Illinois State University’s Distinguished Professor of Geology Dave Malone has been carrying on the 150-year-old legacy of natural historian and explorer John Wesley Powell for years—he just didn’t appreciate the full extent of the connection.
“It’s a priority for our geology students to go out and perform fieldwork,” said Malone, a fellow of the Geological Society of America who leads a field camp that was awarded the organization’s Exxon-Mobil Field Camp Excellence Award in 2017. “What I didn’t realize is that taking students into the field is part of the University’s heritage that started with John Wesley Powell.”
In the mid-1800s, Powell was curator of the Illinois Museum of Natural History, which was affiliated with the Illinois Natural History Society housed in Illinois State Normal University’s Old Main.
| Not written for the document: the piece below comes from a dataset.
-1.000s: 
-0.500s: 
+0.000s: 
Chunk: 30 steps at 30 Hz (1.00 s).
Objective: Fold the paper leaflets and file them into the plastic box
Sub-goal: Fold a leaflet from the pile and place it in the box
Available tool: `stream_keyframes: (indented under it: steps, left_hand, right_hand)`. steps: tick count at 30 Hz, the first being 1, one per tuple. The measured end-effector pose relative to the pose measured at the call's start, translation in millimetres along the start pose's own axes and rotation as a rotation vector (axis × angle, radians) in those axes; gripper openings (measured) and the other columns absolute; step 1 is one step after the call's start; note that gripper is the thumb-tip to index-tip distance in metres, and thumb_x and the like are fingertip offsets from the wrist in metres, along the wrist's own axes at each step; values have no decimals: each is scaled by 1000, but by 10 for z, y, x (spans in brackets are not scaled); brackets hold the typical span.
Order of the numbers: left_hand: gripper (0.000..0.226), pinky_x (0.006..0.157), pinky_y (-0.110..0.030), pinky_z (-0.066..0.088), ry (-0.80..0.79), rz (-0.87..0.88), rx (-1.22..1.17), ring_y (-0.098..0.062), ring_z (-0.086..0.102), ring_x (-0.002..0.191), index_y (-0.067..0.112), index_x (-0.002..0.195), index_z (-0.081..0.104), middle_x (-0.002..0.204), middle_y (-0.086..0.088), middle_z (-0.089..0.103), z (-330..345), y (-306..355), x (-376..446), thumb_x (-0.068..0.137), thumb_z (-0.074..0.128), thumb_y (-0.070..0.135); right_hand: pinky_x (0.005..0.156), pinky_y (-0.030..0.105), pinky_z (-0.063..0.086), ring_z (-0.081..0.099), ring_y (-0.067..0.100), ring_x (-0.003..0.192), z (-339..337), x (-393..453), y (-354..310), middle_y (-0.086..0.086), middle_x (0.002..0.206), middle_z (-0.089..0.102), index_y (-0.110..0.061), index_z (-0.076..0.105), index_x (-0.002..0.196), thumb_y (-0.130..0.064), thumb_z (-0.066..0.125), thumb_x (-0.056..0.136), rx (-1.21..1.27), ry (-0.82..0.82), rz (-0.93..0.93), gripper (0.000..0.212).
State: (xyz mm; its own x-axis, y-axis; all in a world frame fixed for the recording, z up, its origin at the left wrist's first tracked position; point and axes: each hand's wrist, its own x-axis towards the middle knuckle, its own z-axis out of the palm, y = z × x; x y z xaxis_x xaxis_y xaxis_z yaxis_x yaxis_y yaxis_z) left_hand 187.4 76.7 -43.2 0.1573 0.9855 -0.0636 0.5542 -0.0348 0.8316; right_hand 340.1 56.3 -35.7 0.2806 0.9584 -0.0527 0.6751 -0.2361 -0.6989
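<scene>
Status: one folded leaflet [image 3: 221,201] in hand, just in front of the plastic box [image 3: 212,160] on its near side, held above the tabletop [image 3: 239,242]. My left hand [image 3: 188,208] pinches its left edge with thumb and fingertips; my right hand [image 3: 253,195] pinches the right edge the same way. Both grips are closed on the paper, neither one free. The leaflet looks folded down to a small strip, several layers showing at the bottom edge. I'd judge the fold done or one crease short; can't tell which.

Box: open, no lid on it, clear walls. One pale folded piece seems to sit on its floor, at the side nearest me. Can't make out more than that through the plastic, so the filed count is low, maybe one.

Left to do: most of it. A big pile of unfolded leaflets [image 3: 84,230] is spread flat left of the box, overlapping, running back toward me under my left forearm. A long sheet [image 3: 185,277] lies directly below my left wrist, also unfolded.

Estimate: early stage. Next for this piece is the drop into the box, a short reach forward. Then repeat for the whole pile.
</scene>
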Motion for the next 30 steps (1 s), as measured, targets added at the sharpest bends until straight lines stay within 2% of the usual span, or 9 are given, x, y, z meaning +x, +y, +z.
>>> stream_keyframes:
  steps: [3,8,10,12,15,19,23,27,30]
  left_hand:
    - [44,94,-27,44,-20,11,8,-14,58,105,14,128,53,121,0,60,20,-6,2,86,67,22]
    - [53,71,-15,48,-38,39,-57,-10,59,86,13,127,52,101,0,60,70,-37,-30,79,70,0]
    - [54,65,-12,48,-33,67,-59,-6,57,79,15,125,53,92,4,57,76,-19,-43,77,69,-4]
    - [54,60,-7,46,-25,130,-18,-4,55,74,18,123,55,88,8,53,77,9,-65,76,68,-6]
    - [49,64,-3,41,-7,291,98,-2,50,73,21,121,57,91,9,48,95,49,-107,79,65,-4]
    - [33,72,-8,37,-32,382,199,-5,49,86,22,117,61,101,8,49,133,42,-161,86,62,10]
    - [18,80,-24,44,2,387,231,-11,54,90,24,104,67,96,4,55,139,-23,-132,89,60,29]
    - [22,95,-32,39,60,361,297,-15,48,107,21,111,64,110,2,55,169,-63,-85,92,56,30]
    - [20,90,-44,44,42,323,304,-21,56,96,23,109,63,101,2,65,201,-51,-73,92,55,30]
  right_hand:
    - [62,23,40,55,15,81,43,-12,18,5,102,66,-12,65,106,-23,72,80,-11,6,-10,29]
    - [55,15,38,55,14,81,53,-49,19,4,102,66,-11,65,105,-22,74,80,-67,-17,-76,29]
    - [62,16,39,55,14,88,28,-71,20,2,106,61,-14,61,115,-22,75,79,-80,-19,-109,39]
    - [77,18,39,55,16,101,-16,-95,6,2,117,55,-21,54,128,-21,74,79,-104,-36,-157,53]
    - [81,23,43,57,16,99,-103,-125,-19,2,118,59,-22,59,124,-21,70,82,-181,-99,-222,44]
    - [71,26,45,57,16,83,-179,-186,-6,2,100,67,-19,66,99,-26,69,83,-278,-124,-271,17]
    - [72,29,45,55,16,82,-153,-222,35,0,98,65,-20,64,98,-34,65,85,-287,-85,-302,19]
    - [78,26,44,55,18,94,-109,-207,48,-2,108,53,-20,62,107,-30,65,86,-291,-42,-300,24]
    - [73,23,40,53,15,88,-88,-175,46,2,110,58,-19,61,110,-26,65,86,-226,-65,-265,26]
During the time, he taught at Illinois State and Illinois Wesleyan, and in 1867 led the first summer field trip to the Rocky Mountains. “It was the first university organized field trip of any kind that brought students from the Midwest to the Rockies,” said Malone. Powell returned to the west several times, and his teams brought back thousands of objects, including everyday items used by Native Americans.
This fall, Malone and Paul Meister, the coordinator of academic services for the Department of Geography, Geology, and the Environment, recently added to Powell’s legacy by taking a collection of artifacts from his travels to a new home at the Natural History Museum at Utah.
“We wanted these items preserved in a way that they can be studied, and by people who understand their cultural significance,” said Malone. Items included a number of baskets, a child’s blanket, moccasins, and a wooden bow thought to be collected during an 1868 exploration.
“What is amazing is that the original string is still on the bow,” said Meister. “And restorers have found sunflower seeds in the weaving of the baskets. These pieces are a find for the museum.”
Lisbeth Louderback, curator of archeology for the Natural History Museum of Utah, agreed. “Evidence of heavy use can still be found embedded in the objects, and may tell us more about how people lived,” she said. “The return of these remarkable artifacts connects us to Powell’s legacy and the lives of the native people who made them.”
Of the thousands of artifacts Powell collected during his fieldwork, some went to Washington, D.C. when he became the first director of the U.S. Bureau of Ethnology (which later came under the Smithsonian Institution). And some stayed in Illinois in museums and universities, including Illinois State.
At ISU, the Powell artifacts traveled to different buildings on campus—from offices in Old Main where Powell worked, to Williams and Schroeder halls—before finding a home across from the department’s main office in Felmley Hall. It was there that Malone showed the items to Marjorie Chan, a professor of geology from the University of Utah, who was visiting for a lecture on Mars. “She immediately recognized the artifacts as Native American, and probably from the Ute tribe of Utah,” said Malone, who contacted the Utah Natural History Museum to see if there was interest in displaying the items.
Meister worked closely with Louderback to carefully ship the items for display. “When FedEX asked me the amount of insurance I wanted, I asked them, “Do you have a level for priceless items? We were told these are priceless,” said Meister.
Malone and Meister have discussed what future items might be returned to the museum, in exchange for replicas that can be displayed at Felmley Hall. “Powell’s travels are part of the Illinois State heritage, but they are part of the heritage of many other groups as well,” said Malone, who will continue with annual field camps with geology students. “It’s good to know the legacy of his work will continue.”